The Moon reaches apogee, the farthest point in its orbit around Earth, at 7:25 a.m. EDT. It then lies 251,226 miles (404,308 kilometers) from Earth’s center.
Thursday, August 31
The variable star Algol in Perseus reaches minimum brightness at 4:27 a.m. EDT. If you start watching it on the evening of the 30th (it rises in the northeast late in twilight), you can see its brightness diminish by 70 percent over the course of about five hours as its magnitude drops from 2.1 to 3.4. This eclipsing binary star runs through a cycle from minimum to maximum and back every 2.87 days.
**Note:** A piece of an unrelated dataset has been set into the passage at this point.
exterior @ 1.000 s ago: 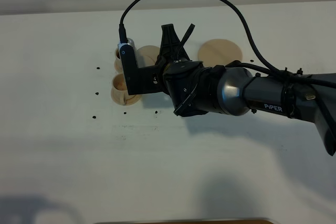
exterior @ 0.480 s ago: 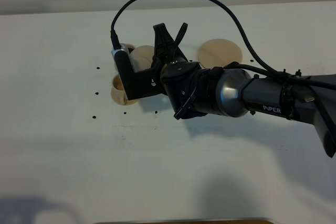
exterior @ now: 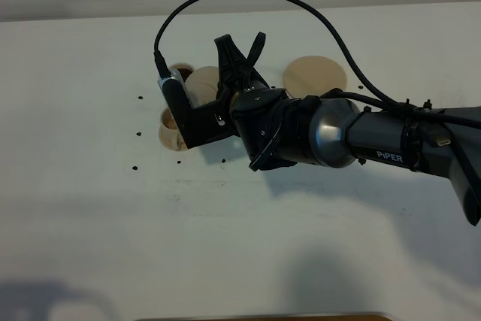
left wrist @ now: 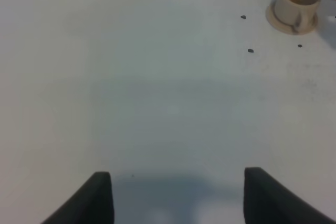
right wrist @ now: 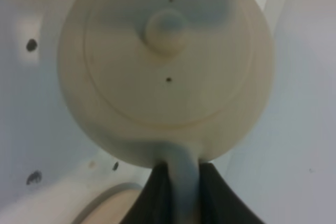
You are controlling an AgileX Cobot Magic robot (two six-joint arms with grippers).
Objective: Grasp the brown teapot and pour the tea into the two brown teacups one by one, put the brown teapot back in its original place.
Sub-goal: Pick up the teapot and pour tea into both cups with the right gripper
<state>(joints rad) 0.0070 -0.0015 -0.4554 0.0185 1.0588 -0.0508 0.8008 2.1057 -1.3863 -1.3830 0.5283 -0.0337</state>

The Aurigid meteor shower peaks tonight, with the best views coming when the radiant (which lies in the constellation Auriga) climbs high before dawn. Although this minor shower typically produces only 6 meteors per hour under optimal conditions, it occasionally performs much better. Rates six times higher than normal occurred in 1935, 1986, and 1994, and viewers recorded up to 130 meteors per hour in 2007. No one knows when the shower will burst out again, but the waxing gibbous Moon sets by 2 a.m. local daylight time, providing three hours of dark skies to check it out.
Friday, September 1
Brilliant Venus makes a tempting target all week, but the best views should come before dawn today and tomorrow. Both mornings find the planet 1° south of the magnificent Beehive star cluster (M44) in Cancer. The two make a lovely binocular sight from the time they rise around 4 a.m. local daylight time until twilight begins to wash out the cluster’s stars an hour later. Of course, twilight has little effect on Venus because it shines so brightly, at magnitude –3.9. A telescope reveals the planet’s 12″-diameter disk, which appears a bit more than 80 percent illuminated.
Saturday, September 2
Most people have never seen an object other than the Moon or rarely a comet shift relative to the background stars in real time. But the first week of September offers observers with telescopes a nice chance to see one of these rapid movers in action. Asteroid 3122 Florence — named after nursing pioneer Florence Nightingale — races past Earth this week, peaking at a rate of 9° per day. That works out to 22″, about two-thirds of Jupiter’s current diameter, every minute. The asteroid glows at 9th magnitude on September’s first three evenings and fades to 10th magnitude the following three nights. You can find it moving from Delphinus tonight into Vulpecula tomorrow and Cygnus on the 4th.
Sunday, September 3
If you look overhead as darkness falls anytime this week, your eyes will fall on the brilliant star Vega in the constellation Lyra the Harp. At magnitude 0.0, Vega is the brightest member of the prominent Summer Triangle asterism. The Triangle’s second-brightest star, magnitude 0.8 Altair in Aquila the Eagle, lies some 35° southeast of Vega. The asterism’s dimmest member, magnitude 1.3 Deneb in Cygnus the Swan, stands about 25° east-northeast of Vega. Deneb trails Vega across the sky by about two hours, and passes through the zenith at approximately 11 p.m. local daylight time.